# Directions for this task
Nothing but the lines from the start of the records through the line that contains "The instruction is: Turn" is to be copied, and each is to be copied exactly.

# Raw data
--- START ---

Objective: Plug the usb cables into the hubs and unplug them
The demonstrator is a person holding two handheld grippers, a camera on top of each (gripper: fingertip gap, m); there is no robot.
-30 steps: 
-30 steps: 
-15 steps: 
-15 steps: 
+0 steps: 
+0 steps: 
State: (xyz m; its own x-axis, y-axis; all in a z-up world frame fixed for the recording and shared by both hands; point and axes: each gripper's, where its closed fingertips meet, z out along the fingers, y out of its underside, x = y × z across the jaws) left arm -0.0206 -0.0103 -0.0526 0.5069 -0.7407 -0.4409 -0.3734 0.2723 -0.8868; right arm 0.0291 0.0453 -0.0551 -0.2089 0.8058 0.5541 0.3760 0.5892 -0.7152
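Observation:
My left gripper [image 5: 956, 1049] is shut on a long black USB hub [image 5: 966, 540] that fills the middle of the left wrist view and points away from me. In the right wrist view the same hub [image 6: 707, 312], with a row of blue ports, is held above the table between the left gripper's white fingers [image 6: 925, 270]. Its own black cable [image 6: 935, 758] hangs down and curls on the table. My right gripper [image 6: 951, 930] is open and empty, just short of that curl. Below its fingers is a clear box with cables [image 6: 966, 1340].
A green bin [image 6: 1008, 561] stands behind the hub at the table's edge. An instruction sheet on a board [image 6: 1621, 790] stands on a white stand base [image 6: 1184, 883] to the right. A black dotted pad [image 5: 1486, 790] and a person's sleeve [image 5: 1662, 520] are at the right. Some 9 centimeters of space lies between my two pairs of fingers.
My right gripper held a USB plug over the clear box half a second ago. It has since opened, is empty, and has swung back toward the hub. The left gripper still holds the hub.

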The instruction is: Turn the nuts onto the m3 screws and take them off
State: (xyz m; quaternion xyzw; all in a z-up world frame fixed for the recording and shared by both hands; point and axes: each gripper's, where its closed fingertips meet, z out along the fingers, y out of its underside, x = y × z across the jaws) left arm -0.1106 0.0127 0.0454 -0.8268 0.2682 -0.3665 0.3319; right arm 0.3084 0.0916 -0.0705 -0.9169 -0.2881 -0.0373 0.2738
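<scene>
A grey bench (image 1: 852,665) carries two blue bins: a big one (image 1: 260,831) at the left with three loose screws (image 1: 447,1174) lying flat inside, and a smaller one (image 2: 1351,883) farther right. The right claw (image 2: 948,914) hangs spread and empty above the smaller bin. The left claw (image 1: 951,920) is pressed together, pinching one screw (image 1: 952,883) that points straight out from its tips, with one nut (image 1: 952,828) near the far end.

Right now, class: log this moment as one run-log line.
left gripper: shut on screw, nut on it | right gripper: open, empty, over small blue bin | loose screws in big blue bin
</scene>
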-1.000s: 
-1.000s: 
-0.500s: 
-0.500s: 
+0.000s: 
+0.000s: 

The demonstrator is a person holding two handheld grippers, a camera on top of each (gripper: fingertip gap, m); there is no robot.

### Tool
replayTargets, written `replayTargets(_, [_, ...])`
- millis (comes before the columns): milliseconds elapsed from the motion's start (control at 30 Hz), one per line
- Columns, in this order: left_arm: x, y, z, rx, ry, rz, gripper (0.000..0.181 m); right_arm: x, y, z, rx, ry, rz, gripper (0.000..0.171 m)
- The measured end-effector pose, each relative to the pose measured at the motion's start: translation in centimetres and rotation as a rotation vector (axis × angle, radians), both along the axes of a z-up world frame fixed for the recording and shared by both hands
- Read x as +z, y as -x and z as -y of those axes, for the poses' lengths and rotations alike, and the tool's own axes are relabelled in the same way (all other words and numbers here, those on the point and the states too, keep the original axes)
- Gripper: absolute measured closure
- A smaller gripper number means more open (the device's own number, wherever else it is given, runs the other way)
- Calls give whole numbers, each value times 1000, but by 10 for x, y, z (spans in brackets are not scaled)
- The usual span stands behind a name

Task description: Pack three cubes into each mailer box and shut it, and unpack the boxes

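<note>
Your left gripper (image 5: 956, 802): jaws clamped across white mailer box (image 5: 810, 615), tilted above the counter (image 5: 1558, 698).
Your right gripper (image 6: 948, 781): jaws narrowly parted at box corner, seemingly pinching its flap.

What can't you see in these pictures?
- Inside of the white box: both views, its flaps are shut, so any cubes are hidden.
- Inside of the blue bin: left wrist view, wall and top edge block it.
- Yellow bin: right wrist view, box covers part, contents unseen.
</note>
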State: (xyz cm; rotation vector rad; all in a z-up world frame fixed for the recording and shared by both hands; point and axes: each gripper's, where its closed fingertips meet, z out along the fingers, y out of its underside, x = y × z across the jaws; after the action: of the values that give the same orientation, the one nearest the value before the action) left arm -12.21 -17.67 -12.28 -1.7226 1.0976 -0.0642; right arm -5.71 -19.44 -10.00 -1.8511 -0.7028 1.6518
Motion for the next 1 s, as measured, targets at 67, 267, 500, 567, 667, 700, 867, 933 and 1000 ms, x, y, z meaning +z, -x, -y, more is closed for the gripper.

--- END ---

# Response below
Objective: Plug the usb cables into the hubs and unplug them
The demonstrator is a person holding two handheld grippers, a camera on top of each (gripper: fingertip gap, m); there is no robot.
-30 steps: 
-30 steps: 
-15 steps: 
-15 steps: 
+0 steps: 
+0 steps: 
State: (xyz m; its own x-axis, y-axis; all in a z-up world frame fixed for the recording and shared by both hands; point and axes: each gripper's, where its closed fingertips meet, z out along the fingers, y out of its underside, x = y × z across the jaws) left arm -0.0206 -0.0103 -0.0526 0.5069 -0.7407 -0.4409 -0.3734 0.2723 -0.8868; right arm 0.0291 0.0453 -0.0551 -0.2089 0.8058 0.5541 0.3760 0.5892 -0.7152
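Observation:
My left gripper [image 5: 956, 1049] is shut on a long black USB hub [image 5: 966, 540] that fills the middle of the left wrist view and points away from me. In the right wrist view the same hub [image 6: 707, 312], with a row of blue ports, is held above the table between the left gripper's white fingers [image 6: 925, 270]. Its own black cable [image 6: 935, 758] hangs down and curls on the table. My right gripper [image 6: 951, 930] is open and empty, just short of that curl. Below its fingers is a clear box with cables [image 6: 966, 1340].
A green bin [image 6: 1008, 561] stands behind the hub at the table's edge. An instruction sheet on a board [image 6: 1621, 790] stands on a white stand base [image 6: 1184, 883] to the right. A black dotted pad [image 5: 1486, 790] and a person's sleeve [image 5: 1662, 520] are at the right. Some 9 centimeters of space lies between my two pairs of fingers.
My right gripper held a USB plug over the clear box half a second ago. It has since opened, is empty, and has swung back toward the hub. The left gripper still holds the hub.
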
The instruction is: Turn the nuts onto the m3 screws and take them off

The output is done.